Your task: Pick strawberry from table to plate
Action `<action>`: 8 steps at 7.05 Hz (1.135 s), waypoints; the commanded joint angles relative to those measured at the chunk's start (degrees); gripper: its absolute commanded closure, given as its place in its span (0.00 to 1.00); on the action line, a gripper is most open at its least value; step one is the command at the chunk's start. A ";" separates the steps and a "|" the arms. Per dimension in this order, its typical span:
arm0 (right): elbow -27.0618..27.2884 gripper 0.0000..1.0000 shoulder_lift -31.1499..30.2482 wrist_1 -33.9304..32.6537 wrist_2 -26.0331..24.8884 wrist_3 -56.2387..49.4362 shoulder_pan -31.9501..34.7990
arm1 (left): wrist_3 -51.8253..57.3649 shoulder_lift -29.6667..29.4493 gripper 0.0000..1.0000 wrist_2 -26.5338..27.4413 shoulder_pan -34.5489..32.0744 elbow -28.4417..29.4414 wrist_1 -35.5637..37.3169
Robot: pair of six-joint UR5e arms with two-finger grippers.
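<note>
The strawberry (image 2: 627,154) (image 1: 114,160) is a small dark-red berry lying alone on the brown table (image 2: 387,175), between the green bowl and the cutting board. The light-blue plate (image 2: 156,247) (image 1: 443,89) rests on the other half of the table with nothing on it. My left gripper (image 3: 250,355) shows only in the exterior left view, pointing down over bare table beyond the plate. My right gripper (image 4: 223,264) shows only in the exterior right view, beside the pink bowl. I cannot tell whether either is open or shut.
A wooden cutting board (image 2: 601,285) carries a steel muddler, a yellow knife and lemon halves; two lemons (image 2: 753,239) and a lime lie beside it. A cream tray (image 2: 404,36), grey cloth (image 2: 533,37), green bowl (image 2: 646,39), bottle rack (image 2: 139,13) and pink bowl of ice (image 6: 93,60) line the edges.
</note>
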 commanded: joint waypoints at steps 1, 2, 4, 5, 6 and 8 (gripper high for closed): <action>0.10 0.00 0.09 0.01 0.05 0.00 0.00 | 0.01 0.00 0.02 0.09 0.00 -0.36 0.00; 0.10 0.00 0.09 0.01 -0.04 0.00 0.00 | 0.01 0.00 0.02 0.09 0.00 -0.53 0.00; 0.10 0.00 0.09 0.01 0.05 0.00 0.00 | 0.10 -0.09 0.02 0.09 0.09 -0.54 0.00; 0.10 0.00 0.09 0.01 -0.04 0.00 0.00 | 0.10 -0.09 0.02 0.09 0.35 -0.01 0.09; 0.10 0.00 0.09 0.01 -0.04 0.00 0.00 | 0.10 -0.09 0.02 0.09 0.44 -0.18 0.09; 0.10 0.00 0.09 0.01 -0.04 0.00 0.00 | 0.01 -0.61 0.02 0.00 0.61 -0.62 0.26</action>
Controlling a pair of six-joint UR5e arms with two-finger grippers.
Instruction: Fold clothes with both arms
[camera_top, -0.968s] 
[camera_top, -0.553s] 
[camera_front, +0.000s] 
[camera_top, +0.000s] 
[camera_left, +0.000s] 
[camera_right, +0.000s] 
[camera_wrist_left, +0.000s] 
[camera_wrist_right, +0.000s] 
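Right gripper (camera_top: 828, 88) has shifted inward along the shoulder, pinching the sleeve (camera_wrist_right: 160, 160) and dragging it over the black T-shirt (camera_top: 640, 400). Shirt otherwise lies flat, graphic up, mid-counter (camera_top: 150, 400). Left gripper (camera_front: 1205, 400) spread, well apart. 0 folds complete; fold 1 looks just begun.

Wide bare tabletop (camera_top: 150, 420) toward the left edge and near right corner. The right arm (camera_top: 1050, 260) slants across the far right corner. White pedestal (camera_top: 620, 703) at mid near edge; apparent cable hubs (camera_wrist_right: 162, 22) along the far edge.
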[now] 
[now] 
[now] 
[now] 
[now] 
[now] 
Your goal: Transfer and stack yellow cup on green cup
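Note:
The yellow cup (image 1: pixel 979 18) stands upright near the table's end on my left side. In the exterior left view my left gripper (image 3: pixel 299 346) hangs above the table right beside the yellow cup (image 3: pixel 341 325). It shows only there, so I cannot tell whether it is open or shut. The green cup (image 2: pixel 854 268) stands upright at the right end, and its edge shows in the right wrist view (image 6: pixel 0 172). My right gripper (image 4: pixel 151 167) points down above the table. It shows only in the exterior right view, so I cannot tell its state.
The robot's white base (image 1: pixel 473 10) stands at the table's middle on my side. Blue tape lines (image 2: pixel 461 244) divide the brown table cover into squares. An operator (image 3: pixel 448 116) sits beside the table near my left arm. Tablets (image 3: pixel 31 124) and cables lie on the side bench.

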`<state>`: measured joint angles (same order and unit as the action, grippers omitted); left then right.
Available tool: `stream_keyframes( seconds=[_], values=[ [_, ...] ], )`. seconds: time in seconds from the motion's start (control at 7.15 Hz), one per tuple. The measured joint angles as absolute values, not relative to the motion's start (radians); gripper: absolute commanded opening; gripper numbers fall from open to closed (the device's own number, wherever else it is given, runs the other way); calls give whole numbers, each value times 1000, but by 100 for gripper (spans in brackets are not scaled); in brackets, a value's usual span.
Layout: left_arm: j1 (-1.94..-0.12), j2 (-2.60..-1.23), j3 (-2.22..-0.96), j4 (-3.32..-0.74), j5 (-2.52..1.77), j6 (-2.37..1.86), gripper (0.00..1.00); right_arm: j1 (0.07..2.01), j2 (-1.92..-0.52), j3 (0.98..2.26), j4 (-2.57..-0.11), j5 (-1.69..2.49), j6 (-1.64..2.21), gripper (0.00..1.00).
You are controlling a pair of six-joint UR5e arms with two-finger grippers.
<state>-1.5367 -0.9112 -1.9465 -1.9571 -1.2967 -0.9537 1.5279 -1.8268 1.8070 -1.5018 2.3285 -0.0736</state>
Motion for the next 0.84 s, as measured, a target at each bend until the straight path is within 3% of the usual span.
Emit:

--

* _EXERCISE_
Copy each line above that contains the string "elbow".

* _FINAL ANSWER_
arm0 (right): elbow -27.0618..27.2884 gripper 0.0000..1.0000 shoulder_lift -31.1499..30.2482 wrist_1 -33.9304..32.6537 wrist_2 -26.0331..24.8884 wrist_3 -56.2387..49.4362 shoulder_pan -31.9501..34.7990
arm1 (left): wrist_3 -51.8253..57.3649 shoulder_lift -29.6667..29.4493 gripper 0.0000..1.0000 wrist_2 -26.5338..27.4413 shoulder_pan -34.5489..32.0744 elbow -28.4417..29.4414 wrist_1 -35.5637..37.3169

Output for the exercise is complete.